### Work order:
Copy out the whole listing exactly as written, leaving the pictures behind.

### Dataset excerpt:

- Opening Delimiter -

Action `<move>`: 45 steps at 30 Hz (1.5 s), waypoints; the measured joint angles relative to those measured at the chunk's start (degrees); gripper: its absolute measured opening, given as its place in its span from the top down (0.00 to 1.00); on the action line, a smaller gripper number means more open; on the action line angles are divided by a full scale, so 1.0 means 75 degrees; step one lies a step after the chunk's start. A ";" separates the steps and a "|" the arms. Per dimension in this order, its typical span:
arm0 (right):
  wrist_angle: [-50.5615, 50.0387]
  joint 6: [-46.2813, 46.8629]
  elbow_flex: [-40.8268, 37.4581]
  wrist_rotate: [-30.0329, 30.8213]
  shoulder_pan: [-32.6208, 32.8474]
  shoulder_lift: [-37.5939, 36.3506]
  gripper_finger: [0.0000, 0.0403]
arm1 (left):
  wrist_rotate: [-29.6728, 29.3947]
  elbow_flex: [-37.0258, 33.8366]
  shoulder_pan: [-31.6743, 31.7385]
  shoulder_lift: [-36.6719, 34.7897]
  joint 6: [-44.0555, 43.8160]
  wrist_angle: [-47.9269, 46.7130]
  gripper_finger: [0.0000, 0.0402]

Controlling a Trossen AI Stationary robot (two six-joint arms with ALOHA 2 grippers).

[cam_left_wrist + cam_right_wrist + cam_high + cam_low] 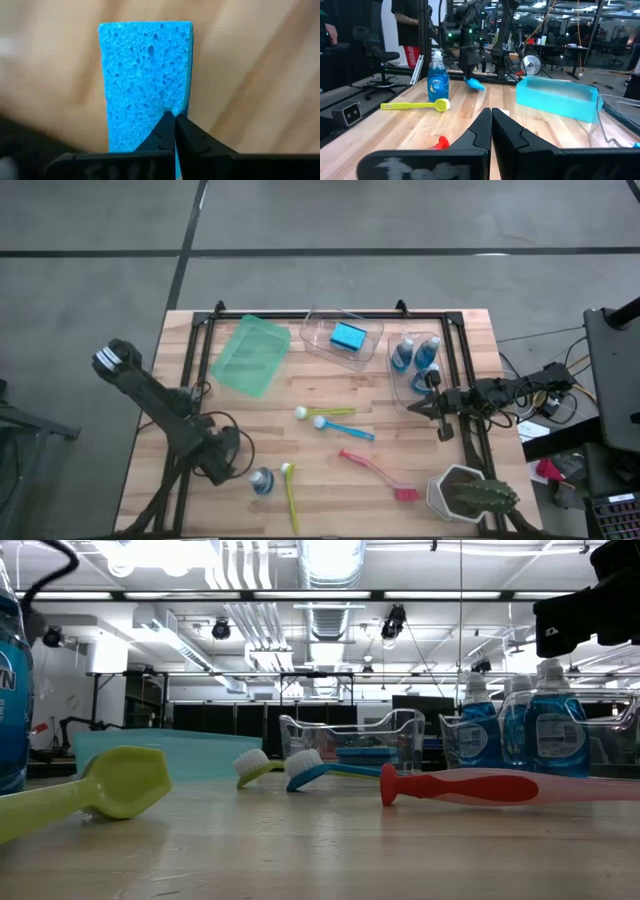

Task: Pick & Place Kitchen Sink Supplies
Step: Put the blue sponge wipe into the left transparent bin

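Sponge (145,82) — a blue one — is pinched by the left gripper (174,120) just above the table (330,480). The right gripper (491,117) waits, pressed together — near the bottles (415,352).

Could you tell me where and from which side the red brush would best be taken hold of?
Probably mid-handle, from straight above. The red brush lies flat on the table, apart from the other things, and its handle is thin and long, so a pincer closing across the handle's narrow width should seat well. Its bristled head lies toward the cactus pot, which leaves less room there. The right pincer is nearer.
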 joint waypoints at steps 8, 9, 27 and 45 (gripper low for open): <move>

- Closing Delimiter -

### Output of the task:
Action `<move>`: 45 steps at 30 Hz (1.5 s), waypoints; the measured joint angles relative to those measured at the chunk's start (degrees); gripper: its absolute measured opening, given as its place in its span from the top down (0.00 to 1.00); on the action line, a smaller gripper number means more open; on the action line angles are divided by a full scale, so 1.0 means 75 degrees; step one lies a step after the chunk's start. A ";" separates the steps and a "|" the arms. Per dimension in this order, its typical span:
arm0 (right):
  wrist_angle: [-50.5615, 50.0387]
  joint 6: [-46.2813, 46.8629]
  elbow_flex: [-40.8268, 37.4581]
  wrist_rotate: [-30.0329, 30.8213]
  shoulder_pan: [-32.6208, 32.8474]
  shoulder_lift: [-37.5939, 36.3506]
  gripper_finger: [0.0000, 0.0403]
arm1 (left):
  wrist_rotate: [-29.6728, 29.3947]
  elbow_flex: [-37.0258, 33.8366]
  shoulder_pan: [-31.6743, 31.7385]
  shoulder_lift: [-36.6719, 34.7897]
  joint 6: [-44.0555, 43.8160]
  wrist_angle: [-47.9269, 46.7130]
  gripper_finger: [0.0000, 0.0402]

Controlling a Trossen AI Stationary robot (two six-joint arms with ALOHA 2 grippers).

[cam_left_wrist + cam_right_wrist + cam_high + cam_low] 

Task: Pick & Place Kitchen Sink Supplies
Step: Put the blue sponge wipe into the left transparent bin

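Sponge (145,82) — a blue one — is pinched by the left gripper (174,120) just above the table (330,480). The right gripper (491,117) waits, pressed together — near the bottles (415,352).

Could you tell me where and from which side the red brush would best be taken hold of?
Probably mid-handle, from straight above. The red brush lies flat on the table, apart from the other things, and its handle is thin and long, so a pincer closing across the handle's narrow width should seat well. Its bristled head lies toward the cactus pot, which leaves less room there. The right pincer is nearer.
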 joint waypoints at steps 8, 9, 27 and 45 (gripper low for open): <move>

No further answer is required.